= Sigrid Jahns =

German historian (born 1945)

Sigrid Jahns (née Langer) (born on 26 October 1945) is a German historian. Until 2009 she was professor of early modern history at the Department of History of LMU Munich.

== Life ==
Born in Malente, the daughter of a physician, after her Abitur in Osnabrück in 1965, Jahns began studying history, philology, philosophy and pedagogy, which she continued at Kiel University in 1967 and at the Goethe University Frankfurt in 1968. In 1972, she received her doctorate in philosophy from Friedrich Hermann Schubert in Frankfurt with a dissertation entitled Frankfurt, Reformation and Schmalkaldic League - the Reformation, Reich and Alliance Politics of the Imperial City of Frankfurt am Main 1525-1536. After a subsequent stay abroad and a Referendariat at a Bad Homburger Gymnasium, Jahns supervised the subproject Zusammensetzung und Sozialbeziehungen des Reichskammergerichts 1548-1806 from 1975 as a research assistant to Volker Press at the University of Giessen, which produced her two-part habilitation thesis Das Reichskammergericht und seine Richter.
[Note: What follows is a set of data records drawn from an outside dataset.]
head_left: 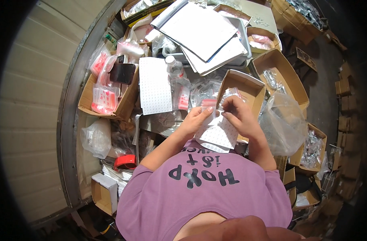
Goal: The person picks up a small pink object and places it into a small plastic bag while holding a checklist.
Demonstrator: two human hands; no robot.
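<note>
Left hand (194, 121): pinches a small clear bag with red stripes (208, 103) by the desk's (154, 125) near edge
Right hand (242, 119): fingers bent, just beside the bag; its grip is unclear
Sticker sheet (218, 134): white, below both hands
Dark phone (122, 74): on a carton (130, 99) along the left edge
Papers (197, 30): stacked over a grey tray (244, 35), toward the far edge

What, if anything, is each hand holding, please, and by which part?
The left hand holds a red-striped plastic bag by its left side; whether the right hand holds anything cannot be told.
</note>
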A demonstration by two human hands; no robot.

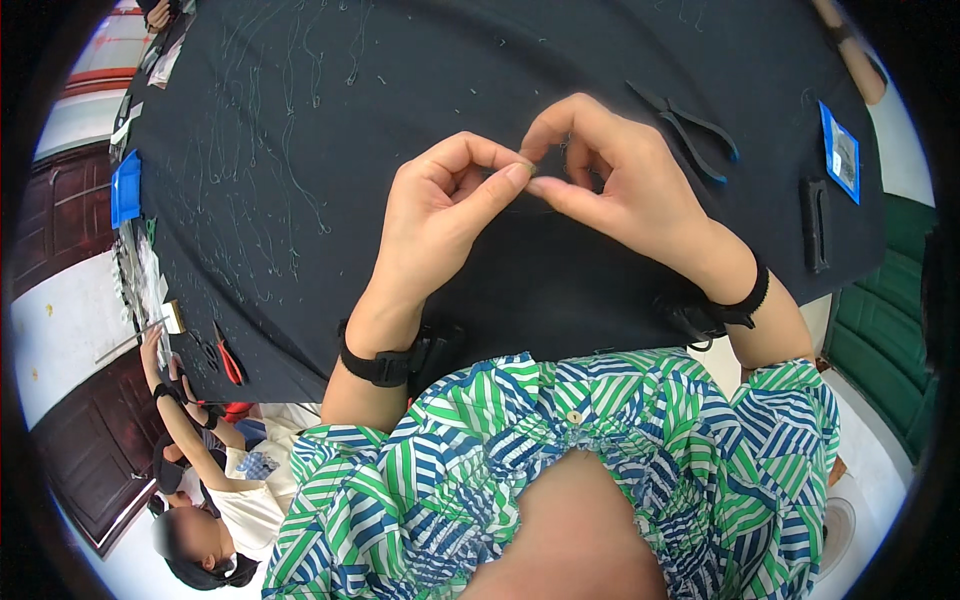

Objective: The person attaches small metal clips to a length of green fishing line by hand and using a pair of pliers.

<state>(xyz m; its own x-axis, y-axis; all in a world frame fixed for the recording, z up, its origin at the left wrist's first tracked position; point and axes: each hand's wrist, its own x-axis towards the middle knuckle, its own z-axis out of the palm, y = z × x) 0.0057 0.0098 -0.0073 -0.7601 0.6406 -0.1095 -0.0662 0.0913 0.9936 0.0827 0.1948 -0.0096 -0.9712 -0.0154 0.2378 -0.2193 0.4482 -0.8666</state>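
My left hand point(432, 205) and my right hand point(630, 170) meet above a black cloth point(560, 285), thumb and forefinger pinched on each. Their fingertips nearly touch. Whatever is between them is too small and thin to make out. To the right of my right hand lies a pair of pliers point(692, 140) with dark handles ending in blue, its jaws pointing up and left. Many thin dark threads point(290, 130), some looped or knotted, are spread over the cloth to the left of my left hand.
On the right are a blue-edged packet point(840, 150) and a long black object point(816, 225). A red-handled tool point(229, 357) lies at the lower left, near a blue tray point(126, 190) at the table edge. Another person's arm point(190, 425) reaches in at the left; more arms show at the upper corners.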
Verfassung und Sozialstruktur eines höchsten Gerichts im Alten Reich, which deals with the lawyers at the Reichskammergericht from the perspective of social and constitutional history.

== Publications ==
- Frankfurt, Reformation und Schmalkaldischer Bund. Die Reformations-, Reichs- u. Bündnispolitik der Reichsstadt Frankfurt am Main 1525–1536. Kramer, Frankfurt 1976, ISBN 978-3-7829-0162-8 (zugl. University of Frankfurt, FB Geschichtswissenschaften 1972: Dissertation.)
- Die Assessoren des Reichskammergerichts in Wetzlar. Eine Fallstudie. Publication series of the Gesellschaft für Reichskammergerichtsforschung, issue 2, Wetzlar 1986, doi:10.17176/20170309-191119
- Das Reichskammergericht und seine Richter. Verfassung und Sozialstruktur eines höchsten Gerichts im Alten Reich. Part 1: Darstellung. Böhlau Verlag, Vienna, Cologne and Weimar 2011, ISBN 978-3-412-06403-7
- Das Reichskammergericht und seine Richter. Verfassung und Sozialstruktur eines höchsten Gerichts im Alten Reich. Part 2: Biographies. 2 volumes. Böhlau Verlag, Vienna, Cologne and Weimar 2003, ISBN 978-3-412-06503-4
- Juristenkarrieren in der Frühen Neuzeit.
- Die Assessoren des Reichskammergerichts in Wetzlar.
- Das Kammerkollegium des Reichskammergerichts im Verfassungs- und Sozialsystem des Alten Reiches.